◆ TASK DETAILS:
Nothing outside the range below should be printed. Output exactly the lines from the line with "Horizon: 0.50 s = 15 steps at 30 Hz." to the line with "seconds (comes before", both included.

+===+

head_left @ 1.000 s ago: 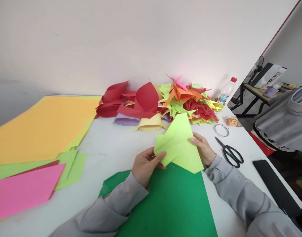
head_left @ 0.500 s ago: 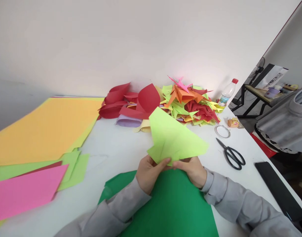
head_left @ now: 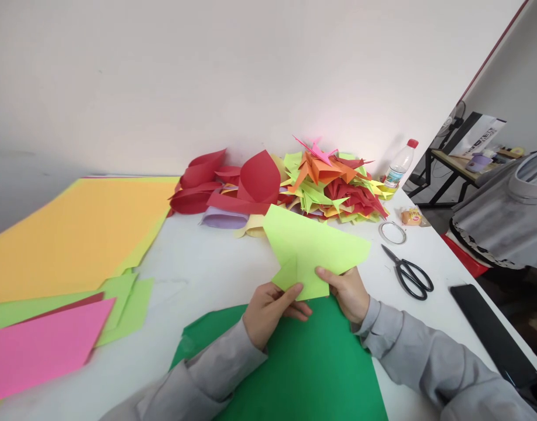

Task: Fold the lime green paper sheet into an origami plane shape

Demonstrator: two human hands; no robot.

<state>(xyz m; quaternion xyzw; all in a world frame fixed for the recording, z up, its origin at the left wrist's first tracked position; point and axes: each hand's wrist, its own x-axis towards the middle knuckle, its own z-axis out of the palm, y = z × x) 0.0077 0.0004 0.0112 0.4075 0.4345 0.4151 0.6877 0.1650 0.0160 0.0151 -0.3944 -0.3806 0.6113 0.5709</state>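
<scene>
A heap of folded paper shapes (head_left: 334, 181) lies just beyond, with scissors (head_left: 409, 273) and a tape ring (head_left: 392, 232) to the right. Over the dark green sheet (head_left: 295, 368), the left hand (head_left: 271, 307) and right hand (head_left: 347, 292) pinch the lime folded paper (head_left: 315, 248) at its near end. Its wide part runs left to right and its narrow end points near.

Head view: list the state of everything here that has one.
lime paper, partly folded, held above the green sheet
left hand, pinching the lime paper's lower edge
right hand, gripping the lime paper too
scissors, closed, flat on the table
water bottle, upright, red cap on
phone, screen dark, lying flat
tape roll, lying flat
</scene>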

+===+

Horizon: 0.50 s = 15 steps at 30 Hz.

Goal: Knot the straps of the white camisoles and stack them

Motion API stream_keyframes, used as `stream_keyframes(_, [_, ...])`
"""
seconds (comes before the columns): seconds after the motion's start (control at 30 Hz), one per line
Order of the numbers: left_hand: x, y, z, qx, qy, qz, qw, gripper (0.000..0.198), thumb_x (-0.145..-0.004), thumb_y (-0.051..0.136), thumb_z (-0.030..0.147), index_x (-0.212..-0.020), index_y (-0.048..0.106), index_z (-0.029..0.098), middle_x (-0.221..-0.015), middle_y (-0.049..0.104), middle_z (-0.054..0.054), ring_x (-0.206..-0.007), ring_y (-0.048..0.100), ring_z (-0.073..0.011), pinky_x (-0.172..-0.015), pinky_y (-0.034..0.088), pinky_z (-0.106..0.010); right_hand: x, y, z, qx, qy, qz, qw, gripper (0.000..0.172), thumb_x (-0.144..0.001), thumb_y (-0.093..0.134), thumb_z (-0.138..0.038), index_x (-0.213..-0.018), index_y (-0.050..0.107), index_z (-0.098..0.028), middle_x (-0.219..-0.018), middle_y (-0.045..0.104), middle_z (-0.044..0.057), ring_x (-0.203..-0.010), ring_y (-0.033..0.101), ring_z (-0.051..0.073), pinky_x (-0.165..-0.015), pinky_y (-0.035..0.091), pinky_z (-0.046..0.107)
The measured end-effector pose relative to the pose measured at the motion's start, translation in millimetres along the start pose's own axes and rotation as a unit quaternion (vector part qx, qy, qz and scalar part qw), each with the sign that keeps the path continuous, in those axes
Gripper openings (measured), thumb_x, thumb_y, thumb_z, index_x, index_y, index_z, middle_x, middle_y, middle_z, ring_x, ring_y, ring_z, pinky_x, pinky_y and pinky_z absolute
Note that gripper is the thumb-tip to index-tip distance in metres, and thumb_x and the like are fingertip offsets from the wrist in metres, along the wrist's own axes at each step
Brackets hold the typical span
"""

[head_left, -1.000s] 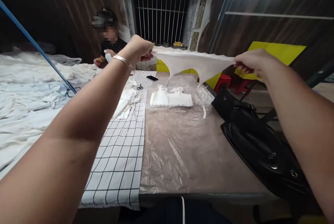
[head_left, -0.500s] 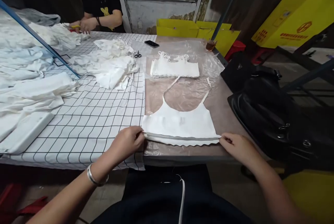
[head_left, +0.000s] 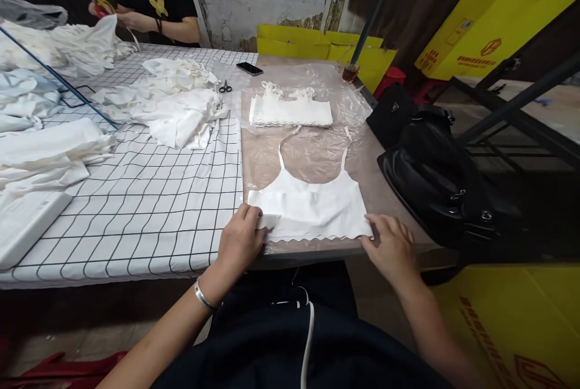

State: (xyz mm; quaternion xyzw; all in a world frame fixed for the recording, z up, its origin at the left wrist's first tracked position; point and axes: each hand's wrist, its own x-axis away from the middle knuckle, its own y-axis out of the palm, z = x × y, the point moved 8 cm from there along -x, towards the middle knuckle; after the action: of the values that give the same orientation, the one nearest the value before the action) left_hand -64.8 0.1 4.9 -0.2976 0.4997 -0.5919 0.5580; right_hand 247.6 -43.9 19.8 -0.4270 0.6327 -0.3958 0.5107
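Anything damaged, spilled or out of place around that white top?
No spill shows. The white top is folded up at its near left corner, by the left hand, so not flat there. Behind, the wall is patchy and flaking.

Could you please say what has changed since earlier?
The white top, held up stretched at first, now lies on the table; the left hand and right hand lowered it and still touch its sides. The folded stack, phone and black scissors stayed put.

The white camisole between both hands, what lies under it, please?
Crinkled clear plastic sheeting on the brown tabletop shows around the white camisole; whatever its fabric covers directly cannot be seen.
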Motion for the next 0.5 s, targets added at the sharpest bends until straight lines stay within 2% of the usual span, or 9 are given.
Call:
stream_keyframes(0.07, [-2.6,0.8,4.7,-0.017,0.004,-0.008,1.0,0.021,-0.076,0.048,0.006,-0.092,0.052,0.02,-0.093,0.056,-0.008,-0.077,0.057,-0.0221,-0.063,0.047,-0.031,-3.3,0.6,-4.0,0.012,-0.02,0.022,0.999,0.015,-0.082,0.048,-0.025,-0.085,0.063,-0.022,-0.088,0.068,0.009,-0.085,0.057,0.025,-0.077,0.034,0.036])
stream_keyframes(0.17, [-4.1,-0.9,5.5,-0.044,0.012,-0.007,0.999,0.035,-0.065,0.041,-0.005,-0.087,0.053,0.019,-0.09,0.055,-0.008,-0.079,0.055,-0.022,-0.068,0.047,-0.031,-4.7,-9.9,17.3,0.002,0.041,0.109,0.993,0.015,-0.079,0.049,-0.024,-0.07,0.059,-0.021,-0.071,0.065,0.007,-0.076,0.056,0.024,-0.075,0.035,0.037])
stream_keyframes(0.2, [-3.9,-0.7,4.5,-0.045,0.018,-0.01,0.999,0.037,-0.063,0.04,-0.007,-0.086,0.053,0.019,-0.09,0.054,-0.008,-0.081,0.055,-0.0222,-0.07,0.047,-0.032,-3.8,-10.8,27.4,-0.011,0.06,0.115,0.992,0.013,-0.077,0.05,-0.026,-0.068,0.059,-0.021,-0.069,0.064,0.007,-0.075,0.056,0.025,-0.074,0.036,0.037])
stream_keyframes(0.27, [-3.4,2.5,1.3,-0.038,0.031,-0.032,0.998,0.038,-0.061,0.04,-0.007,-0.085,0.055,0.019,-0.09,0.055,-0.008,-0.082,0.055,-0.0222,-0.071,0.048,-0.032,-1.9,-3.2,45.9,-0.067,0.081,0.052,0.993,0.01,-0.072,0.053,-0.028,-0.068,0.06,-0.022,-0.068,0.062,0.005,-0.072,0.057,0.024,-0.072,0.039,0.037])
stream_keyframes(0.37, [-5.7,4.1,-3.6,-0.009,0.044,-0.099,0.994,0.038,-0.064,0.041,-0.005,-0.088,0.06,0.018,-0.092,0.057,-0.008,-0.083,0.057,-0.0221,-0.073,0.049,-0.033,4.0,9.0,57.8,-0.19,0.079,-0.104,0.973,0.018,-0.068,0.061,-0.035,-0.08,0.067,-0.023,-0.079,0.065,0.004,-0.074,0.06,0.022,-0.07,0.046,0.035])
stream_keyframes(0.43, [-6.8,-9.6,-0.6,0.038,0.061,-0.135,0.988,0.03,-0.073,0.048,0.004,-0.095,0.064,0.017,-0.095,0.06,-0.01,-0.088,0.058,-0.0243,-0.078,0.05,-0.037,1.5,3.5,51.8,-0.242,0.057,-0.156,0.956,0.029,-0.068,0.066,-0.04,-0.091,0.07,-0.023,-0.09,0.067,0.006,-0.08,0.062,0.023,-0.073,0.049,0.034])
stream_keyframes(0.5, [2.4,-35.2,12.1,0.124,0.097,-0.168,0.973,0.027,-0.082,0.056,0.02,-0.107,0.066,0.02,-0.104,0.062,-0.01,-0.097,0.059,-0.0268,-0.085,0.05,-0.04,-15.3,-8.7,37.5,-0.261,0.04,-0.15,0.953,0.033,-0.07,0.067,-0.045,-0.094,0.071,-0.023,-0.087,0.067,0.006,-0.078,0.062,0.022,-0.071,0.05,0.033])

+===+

◆ RESULT OF THIS TASK:
Horizon: 0.50 s = 15 steps at 30 Hz.

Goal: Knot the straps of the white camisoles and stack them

Motion API stream_keyframes, used as `stream_keyframes(_, [_, ...])`
"""
seconds (comes before the columns): seconds after the motion's start (control at 30 Hz), one per line

With this, the exercise is done.